Delegates at the Royal College of Nursing (RCN) conference also voted massively in favour of a motion saying Health Secretary Andrew Lansley's reforms of the NHS would not benefit patient care.
Health minister Anne Milton infuriated nurses earlier in the week when she said an offer was still on the table for no compulsory redundancies in return for nurses accepting a two-year pay freeze when they move up pay bands.
The proposal, made by NHS Employers last year, was rejected by all major health unions including Unison, the British Medical Association and the RCN.

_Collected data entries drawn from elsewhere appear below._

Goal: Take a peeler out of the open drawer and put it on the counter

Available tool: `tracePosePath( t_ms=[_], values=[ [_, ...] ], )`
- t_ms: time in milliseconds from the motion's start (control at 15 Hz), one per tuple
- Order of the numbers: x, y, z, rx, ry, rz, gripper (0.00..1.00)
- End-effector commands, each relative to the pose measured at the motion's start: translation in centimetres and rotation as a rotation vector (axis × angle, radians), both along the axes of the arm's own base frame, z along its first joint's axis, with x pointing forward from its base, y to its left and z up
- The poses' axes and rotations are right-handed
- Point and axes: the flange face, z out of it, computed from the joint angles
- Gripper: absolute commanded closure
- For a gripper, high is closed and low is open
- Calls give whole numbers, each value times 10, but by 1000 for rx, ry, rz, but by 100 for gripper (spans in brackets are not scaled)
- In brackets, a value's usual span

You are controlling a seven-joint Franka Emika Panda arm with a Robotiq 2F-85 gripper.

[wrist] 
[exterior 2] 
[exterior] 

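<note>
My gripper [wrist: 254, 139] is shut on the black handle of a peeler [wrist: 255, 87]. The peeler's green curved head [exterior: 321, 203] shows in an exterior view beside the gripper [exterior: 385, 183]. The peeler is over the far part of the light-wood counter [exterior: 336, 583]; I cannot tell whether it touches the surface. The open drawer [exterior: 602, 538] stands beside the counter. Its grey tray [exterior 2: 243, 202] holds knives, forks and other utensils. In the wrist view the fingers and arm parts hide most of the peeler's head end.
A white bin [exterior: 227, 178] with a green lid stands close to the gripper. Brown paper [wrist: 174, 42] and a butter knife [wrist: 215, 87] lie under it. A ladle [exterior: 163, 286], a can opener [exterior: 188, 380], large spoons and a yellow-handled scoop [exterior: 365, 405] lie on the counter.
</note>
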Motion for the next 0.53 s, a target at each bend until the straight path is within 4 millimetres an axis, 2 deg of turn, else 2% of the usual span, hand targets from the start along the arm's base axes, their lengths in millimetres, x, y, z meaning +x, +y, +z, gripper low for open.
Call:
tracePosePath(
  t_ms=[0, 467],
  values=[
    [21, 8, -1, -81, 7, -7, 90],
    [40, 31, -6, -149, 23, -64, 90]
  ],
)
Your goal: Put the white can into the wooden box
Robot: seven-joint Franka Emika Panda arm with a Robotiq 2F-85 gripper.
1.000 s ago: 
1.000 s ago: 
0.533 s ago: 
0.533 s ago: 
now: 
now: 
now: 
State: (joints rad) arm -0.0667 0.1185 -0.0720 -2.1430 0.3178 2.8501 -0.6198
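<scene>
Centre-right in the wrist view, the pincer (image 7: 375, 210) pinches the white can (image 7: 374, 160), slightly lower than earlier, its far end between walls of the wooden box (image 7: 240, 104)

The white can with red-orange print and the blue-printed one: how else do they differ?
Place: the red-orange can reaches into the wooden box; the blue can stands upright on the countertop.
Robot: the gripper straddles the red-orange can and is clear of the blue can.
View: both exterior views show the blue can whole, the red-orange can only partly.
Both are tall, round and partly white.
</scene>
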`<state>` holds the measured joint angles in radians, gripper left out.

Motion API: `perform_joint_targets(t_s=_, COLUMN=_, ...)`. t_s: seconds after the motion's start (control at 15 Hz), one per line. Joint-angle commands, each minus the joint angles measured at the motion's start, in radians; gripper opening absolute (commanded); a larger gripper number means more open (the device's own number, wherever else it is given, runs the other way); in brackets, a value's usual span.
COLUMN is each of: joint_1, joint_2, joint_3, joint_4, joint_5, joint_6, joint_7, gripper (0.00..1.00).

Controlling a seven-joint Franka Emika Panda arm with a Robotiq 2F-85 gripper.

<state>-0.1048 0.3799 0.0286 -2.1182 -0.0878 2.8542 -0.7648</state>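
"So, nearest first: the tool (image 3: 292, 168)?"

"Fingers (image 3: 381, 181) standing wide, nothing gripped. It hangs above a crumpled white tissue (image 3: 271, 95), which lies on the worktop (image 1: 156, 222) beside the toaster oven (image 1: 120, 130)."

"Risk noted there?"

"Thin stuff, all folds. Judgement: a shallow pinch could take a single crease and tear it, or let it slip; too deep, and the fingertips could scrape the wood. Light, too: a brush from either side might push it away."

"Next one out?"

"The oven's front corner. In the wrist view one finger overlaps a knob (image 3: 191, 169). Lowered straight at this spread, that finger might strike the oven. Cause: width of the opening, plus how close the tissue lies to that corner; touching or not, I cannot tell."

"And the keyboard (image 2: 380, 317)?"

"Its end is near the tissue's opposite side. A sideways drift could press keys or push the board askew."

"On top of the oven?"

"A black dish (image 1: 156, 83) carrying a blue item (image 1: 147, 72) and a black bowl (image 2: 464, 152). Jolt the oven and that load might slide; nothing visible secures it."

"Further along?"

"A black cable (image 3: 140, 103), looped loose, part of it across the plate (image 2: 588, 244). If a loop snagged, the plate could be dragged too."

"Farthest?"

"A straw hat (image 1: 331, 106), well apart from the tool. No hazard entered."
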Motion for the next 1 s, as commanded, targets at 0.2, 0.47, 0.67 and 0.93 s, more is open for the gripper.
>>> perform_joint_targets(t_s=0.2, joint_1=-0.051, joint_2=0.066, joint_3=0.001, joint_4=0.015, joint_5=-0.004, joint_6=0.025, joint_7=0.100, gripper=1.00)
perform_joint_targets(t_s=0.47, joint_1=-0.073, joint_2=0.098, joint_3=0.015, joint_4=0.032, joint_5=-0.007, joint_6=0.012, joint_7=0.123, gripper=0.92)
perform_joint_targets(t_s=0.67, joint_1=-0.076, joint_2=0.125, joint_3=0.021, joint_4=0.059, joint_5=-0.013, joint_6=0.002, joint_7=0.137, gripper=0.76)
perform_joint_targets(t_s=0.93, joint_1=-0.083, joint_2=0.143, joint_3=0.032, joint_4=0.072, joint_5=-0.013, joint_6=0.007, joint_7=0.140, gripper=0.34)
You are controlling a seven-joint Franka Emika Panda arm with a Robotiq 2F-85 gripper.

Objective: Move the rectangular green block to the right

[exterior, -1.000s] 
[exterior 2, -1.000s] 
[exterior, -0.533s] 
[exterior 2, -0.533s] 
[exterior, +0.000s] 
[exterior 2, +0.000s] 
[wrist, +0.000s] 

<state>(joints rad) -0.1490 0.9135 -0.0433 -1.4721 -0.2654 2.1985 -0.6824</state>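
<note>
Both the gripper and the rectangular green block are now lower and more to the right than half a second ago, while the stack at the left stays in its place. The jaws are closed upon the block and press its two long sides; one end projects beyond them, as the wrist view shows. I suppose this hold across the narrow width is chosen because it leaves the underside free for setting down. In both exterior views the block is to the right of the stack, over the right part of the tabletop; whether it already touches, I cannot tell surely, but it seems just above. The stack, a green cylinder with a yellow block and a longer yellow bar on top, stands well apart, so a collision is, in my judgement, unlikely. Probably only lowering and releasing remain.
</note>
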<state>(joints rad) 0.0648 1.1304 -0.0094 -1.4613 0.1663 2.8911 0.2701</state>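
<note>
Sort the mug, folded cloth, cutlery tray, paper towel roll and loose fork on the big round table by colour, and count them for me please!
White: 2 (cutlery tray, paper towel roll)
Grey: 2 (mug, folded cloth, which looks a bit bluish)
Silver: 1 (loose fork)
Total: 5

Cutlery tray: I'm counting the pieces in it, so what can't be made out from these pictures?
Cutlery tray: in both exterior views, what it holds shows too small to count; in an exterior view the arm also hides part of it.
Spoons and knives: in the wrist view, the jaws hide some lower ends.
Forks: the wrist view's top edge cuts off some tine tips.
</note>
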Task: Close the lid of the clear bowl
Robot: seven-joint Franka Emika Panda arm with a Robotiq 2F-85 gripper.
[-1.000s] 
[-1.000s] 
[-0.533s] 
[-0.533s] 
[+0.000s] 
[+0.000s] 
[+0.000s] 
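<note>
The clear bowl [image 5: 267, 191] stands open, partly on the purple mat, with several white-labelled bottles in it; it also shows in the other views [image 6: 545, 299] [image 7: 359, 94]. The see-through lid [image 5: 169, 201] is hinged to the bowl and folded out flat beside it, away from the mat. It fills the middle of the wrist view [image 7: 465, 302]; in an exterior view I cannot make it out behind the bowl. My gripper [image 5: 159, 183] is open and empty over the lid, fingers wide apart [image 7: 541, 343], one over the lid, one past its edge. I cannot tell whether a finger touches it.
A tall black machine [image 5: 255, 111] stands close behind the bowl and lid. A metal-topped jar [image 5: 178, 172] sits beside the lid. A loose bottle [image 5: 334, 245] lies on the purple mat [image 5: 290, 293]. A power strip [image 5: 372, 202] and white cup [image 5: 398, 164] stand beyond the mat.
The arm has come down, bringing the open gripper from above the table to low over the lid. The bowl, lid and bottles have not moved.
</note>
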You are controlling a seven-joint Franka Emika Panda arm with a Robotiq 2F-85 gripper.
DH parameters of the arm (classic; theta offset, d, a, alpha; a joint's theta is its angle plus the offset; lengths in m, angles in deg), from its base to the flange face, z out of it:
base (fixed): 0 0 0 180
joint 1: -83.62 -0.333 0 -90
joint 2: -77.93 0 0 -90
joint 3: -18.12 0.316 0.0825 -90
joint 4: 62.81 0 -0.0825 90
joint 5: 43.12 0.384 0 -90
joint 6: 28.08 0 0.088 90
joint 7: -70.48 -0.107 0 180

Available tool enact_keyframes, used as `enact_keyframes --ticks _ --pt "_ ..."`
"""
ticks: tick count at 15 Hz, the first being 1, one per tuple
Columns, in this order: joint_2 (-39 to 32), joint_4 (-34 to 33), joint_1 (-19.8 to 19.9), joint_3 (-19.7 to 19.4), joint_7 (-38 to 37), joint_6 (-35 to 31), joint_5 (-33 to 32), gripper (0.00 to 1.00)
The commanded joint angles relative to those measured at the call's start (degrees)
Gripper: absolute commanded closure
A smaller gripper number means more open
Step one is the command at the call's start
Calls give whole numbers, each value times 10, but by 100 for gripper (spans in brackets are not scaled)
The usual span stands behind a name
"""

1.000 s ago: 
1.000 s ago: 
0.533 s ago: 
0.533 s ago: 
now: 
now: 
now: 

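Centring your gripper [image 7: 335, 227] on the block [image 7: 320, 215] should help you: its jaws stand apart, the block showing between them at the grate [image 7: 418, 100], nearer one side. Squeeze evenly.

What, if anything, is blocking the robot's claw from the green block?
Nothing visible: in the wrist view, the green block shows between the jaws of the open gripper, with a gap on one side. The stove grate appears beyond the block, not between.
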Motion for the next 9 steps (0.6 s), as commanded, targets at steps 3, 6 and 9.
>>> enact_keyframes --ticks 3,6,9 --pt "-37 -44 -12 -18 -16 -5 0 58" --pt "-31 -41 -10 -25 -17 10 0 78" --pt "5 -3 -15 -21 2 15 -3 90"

The RCN described the proposal as an "attack on hard-working nurses" and said NHS Employers had been unable to even guarantee that more than 100 trusts would stick to any agreement on compulsory redundancies.
But Ms Milton told nurses the proposal was still there, adding: "These are difficult times and we are walking a financial tightrope."
Speaking in favour of the motion for a possible ballot on strike action, nurse Tom Bolger, from Suffolk, said: "We've had enough of deception, of lies and bully-boy tactics."
The motion, which was passed 97 per cent in favour to 3 per cent against, said the RCN should ballot members on industrial action if there was any "imposition" of an incremental freeze or any other proposal which challenged nurses' national pay agreement.
RCN chief executive Dr Peter Carter said the vote was "a symptom of nurses feeling that the Government may be listening but they are not hearing". He added: "Nurses are not going to do anything that damages patient care."
A spokeswoman for the Department of Health said unions had rejected the deal but NHS Employers had left it on the table.
She added: "The Government has no intention of imposing any national freeze on increments for NHS staff.
"But many staff have told employers that they are more concerned about job security than pay. NHS Employers proposed a national framework that would allow each trust to decide with its staff whether to freeze increments for two years to protect jobs."